Instructions to follow> From the entries underneath, give the number of lines holding the word "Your", without any other words.
--- Exercise input ---
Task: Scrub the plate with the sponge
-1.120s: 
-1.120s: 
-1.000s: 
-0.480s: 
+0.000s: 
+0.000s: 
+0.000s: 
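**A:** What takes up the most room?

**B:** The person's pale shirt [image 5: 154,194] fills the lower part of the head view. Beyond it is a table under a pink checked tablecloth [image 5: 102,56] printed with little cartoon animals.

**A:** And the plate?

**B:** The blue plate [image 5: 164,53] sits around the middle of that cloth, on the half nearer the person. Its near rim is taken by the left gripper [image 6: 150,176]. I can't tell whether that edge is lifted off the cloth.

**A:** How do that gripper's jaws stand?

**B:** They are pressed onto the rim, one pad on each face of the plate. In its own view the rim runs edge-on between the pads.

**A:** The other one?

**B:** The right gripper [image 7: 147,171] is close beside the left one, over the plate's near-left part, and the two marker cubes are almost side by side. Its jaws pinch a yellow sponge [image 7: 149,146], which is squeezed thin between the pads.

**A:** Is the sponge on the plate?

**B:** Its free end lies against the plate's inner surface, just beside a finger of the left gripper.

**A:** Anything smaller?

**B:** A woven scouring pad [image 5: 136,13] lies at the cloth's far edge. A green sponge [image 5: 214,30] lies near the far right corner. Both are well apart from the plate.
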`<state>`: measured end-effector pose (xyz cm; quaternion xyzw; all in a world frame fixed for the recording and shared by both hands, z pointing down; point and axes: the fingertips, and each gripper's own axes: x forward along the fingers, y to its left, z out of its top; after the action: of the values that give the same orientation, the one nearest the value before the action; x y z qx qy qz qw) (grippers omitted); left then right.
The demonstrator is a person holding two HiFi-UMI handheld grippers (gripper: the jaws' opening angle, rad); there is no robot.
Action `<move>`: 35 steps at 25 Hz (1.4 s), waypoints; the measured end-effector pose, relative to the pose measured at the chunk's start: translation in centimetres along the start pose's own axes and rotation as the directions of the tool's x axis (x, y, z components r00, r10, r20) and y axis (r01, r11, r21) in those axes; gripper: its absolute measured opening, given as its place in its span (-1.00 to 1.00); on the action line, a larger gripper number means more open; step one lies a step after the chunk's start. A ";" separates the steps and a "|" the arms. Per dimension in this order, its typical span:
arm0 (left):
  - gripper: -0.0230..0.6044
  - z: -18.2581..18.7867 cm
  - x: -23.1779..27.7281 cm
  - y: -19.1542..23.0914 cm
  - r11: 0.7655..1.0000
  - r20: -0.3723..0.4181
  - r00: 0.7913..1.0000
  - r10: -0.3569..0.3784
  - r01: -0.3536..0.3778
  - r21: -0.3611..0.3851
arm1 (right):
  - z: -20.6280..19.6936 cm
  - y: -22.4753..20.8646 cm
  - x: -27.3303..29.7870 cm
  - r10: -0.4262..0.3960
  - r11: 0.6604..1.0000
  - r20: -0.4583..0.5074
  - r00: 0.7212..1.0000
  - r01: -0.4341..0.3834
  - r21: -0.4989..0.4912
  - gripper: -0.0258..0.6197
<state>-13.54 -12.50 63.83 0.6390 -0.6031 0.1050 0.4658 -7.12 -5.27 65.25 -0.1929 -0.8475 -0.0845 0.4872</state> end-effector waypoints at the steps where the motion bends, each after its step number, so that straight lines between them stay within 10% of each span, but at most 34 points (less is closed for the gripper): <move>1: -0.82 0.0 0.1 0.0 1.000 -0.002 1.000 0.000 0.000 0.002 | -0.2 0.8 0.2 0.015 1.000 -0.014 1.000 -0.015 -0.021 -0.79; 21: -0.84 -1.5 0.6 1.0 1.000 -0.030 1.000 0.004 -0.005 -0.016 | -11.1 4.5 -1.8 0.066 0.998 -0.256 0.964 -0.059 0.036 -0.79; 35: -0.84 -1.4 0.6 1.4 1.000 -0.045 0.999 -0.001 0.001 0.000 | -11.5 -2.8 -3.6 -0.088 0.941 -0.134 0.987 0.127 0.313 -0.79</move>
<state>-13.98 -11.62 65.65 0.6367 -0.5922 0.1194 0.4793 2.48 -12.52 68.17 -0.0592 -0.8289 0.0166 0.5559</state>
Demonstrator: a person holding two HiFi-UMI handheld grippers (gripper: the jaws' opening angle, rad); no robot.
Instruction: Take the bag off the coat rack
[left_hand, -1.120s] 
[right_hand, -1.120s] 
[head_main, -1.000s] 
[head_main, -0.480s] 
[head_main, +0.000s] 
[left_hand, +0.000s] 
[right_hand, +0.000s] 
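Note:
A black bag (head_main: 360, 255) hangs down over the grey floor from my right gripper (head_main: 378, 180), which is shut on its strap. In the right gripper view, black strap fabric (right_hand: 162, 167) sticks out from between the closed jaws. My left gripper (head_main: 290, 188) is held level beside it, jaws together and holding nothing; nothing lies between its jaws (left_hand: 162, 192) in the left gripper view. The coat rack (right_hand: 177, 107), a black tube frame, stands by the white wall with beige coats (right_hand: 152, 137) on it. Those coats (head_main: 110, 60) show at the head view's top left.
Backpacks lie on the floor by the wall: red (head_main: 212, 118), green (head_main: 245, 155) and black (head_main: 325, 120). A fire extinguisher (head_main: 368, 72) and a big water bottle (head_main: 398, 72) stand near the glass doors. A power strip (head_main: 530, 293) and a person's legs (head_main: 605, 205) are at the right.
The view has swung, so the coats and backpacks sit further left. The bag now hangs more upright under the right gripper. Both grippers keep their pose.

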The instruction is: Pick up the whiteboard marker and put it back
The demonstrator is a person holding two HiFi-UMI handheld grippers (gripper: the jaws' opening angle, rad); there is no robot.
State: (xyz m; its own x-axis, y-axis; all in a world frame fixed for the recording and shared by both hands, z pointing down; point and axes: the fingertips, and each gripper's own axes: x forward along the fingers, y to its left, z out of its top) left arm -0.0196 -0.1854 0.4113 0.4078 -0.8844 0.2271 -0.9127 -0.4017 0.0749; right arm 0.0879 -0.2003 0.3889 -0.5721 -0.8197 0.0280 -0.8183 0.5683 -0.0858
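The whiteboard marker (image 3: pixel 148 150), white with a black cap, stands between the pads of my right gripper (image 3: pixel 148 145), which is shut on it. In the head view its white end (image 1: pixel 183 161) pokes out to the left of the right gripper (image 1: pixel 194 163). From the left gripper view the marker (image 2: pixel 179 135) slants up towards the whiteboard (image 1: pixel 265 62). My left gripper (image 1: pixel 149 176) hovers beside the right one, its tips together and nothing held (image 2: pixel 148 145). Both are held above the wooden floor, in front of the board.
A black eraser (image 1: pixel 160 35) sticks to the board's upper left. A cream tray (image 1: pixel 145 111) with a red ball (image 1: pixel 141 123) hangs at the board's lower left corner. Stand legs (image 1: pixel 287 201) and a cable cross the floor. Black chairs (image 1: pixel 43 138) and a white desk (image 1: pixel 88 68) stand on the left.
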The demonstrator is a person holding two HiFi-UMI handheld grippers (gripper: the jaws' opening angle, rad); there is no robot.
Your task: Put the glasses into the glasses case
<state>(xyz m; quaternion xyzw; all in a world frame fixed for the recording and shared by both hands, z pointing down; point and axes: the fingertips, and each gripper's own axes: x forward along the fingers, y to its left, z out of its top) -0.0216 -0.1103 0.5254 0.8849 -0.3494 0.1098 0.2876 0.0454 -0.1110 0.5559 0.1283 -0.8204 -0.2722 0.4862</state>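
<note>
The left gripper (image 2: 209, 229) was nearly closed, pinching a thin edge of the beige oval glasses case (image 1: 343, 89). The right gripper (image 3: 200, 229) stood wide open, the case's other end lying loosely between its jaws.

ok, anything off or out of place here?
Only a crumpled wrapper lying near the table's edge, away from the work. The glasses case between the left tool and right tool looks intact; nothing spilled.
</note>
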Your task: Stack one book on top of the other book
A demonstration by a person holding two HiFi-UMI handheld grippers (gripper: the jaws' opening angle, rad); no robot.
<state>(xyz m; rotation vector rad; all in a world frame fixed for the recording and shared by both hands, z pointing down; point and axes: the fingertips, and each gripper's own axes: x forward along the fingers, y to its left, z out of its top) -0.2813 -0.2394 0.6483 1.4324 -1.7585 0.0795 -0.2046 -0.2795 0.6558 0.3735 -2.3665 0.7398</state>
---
Answer to the problem> 2